Ratcam v0

Ratcam allows you to control your RaspberryPi camera through a Telegram bot, and alerts you when movement is detected, by sending photos and videos.

The idea came to me when I found traces of mice in my house; rather than adopting drastic measures (and having to deal with the remains), I wanted to figure out from where they entered.

Complete!! See the upgrades planned for ratcam v1
  1. OK Minimal bot support
  2. OK Sending photos and videos
  3. OK Muxing H.264 into a MP4 file
    1. OK Integration of the MP4 muxer as Picamera encoder
    2. OK Pull request to Picamera 8-)
  4. OK Motion detection
  5. OK Integration of all functionalities
  6. OK Authentication of Telegram chats
  7. OK MP4 circular buffer
  8. OK Parallelization of bot and monitor process
  9. OK IR lighting setup
  10. OK Camera calibration

Pietro Saccardi 2017/10/07 15:22


  • Began: Sept 4, 2017
  • Ended: Oct 7, 2017
  • Status: 100% complete


Upgrade: ratcam v1

  • (Night) monitoring
  • Motion trigger
  • Automatic video recording and sending triggered by motion
  • Photo and video on demand
  • Telegram bot control


  • RaspberryPi (I use a model 2B)
  • USB WiFi Antenna for Raspberry (or ethernet connection)
  • RaspberryPi Camera Module (I use the model noIR v2)
  • IR LED for lighting the scene and resistors: see Night camera


  • The software is entirely in Python 3
  • You should have a working camera setup for the Raspberry, see Installation

This section explains which software and libraries have been used.

Camera/bot interaction

The plan is to have the following interactions possible:

  • The user can request at any moment photo or video
  • We analyse the frames to detect motion, and when detected, a notification is sent.
  • The camera records on a circular buffer, in such a way that when motion is detected, we have already recorded the few seconds preceding the event.
  • We record as long as motion is detected, breaking the video every 30s or 1 minute, sending it through the Telegram bot
  • The user can request deactivation of the camera
  • When motion is detected, the camera sends a heat map picture of the motion.

Telegram bot

The library used is python-telegram-bot, which has an excellent documentation and supports photos and videos. Their wiki contains tons of snippets and examples.

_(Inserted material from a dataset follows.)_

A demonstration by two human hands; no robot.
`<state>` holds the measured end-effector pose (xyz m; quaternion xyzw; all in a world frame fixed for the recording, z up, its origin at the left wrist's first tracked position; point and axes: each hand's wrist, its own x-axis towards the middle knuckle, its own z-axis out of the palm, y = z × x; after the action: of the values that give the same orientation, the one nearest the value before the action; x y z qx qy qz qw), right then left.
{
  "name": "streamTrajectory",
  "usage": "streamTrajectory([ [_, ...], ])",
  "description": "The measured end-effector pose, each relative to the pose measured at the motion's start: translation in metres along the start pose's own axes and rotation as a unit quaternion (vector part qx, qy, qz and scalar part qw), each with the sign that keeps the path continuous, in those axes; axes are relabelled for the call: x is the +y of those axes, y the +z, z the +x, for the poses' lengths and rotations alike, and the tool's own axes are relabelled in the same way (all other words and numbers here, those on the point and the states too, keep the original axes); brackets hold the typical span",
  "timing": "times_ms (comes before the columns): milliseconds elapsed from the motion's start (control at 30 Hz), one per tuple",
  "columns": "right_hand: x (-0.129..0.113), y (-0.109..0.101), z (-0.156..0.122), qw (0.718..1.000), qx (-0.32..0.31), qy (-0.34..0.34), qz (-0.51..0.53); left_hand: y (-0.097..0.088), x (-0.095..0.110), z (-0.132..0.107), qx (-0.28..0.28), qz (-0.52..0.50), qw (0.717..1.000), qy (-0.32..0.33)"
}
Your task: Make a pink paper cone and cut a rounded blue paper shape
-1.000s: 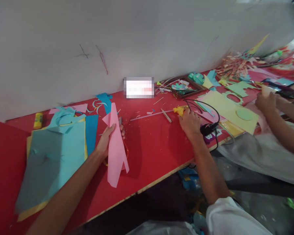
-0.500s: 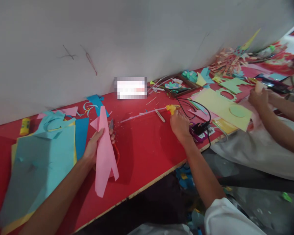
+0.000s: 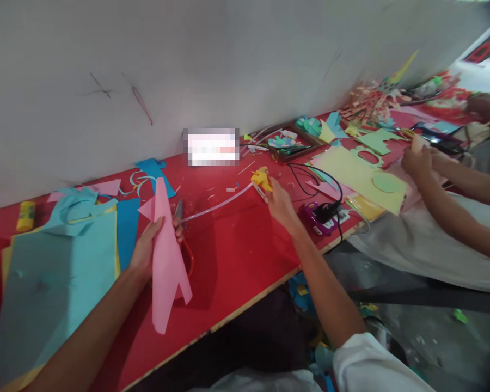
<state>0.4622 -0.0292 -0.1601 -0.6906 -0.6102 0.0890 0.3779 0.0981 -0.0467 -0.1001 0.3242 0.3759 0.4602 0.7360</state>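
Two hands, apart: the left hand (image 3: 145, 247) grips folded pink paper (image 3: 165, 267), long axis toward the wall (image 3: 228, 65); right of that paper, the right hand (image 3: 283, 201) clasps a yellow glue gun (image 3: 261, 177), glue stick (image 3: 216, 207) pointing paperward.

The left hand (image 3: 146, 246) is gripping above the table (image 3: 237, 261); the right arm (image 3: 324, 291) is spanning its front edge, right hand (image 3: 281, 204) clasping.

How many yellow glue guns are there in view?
1: a yellow glue gun in the right hand, across from the pink paper. Others may be hidden.
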Motion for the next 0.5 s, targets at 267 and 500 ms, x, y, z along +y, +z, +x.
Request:
streamTrajectory([
  [267, -0.007, -0.001, 0.015, 0.995, 0.053, 0.083, 0.009, -0.002, 0.001, 0.0, 0.007, -0.018, 1.0, -0.02],
  [500, -0.029, 0.004, 0.01, 0.993, 0.062, 0.031, 0.098, 0.006, 0.003, -0.002, -0.015, -0.028, 0.999, 0.014],
])
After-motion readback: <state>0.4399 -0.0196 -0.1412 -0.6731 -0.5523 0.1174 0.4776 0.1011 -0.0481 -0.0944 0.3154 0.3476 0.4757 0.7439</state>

A Telegram bot was chosen to control the camera for the simplicity of use and the availability of several libraries. Using a bot lifts me from the responsibility of managing a network protocol, a server or a simple direct connection. Moreover enables cloud storage for the media and handles automatically all requests.

Audio/video management

The library used is called picamera. It's the de-facto standard to handle audio/video on the Raspberry Pi; it's well documented as well. Picamera provides some functionalities that are essential for this project:

  • Writing on any stream (guide)
  • Low light image control (guide)
  • Native H.264 encoding (guide). This is of the essence: an uncompressed video would be too big for the RaspberryPi computational capabilities, aside not being supported by Telegram. Picamera accesses directly the API of libmmal, which returns a stream that is pre-encoded by the dedicated hardware on the RasperryPi.
  • Simultaneous capture and analysis (guide)
  • Extraction of the H.264 motion vector (see H.264 and MP4) while encoding (guide). This means that motion estimate can be done on the dedicated hardware (and by a well tested and effective algorithm). Motion detection is literally a dozen lines of code.

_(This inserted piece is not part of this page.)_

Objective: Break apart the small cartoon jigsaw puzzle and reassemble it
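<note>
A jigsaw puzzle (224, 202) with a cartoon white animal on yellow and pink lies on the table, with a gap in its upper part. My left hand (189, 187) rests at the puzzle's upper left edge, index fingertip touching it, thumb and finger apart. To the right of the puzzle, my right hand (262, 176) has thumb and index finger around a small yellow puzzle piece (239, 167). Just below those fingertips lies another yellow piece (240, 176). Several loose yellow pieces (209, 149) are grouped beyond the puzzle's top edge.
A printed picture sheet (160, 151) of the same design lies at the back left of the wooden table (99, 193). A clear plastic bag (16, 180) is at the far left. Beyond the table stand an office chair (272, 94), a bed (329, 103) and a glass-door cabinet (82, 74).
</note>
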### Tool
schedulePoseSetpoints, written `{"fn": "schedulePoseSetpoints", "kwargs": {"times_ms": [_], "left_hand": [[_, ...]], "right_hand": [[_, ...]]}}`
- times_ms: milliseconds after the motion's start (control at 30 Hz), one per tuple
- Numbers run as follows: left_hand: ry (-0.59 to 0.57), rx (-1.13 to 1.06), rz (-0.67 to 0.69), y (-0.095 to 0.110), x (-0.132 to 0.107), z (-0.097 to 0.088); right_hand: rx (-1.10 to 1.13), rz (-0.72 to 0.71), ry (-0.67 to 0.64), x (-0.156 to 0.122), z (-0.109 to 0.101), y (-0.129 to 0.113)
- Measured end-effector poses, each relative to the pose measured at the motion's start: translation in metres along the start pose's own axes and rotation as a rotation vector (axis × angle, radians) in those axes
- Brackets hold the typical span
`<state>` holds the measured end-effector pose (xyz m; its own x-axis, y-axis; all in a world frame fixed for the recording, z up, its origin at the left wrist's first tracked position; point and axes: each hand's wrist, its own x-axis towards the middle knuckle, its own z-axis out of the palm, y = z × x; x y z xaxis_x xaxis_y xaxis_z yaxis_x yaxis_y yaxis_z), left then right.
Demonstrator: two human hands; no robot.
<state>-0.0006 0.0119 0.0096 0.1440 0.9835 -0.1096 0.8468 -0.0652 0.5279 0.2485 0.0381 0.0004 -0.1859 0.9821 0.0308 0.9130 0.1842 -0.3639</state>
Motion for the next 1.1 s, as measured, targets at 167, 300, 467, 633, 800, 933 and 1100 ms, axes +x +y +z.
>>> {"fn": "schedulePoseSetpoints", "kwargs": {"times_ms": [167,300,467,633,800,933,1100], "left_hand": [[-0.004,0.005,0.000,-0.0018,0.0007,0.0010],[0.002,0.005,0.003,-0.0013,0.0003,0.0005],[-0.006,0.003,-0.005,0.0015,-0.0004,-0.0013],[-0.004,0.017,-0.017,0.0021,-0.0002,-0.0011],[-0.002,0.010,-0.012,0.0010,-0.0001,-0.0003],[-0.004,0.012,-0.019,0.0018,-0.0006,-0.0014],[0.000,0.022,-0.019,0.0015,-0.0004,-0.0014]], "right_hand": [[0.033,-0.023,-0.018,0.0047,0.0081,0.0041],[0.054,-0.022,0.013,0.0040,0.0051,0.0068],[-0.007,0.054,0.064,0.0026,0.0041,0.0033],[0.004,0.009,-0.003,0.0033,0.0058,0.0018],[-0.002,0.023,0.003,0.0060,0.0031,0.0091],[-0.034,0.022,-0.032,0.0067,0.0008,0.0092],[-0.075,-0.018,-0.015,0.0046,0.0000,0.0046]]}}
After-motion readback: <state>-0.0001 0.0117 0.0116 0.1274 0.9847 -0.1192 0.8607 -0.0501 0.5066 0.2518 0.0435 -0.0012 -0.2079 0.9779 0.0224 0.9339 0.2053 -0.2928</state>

In order to analyse the image and simultaneously interact with the bot, it is necessary to run two parallel processes. Python does not support multithreading (or rather, its Global Interpreter Lock forces one thread to be executed at a time), therefore we must make the two process communicate. The multiprocessing library made it easy: an object shared between the two processes signals the events (motion detected, no more motion, photo/video request, photo/video ready to send) and dispatches the path of the files to the Telegram bot.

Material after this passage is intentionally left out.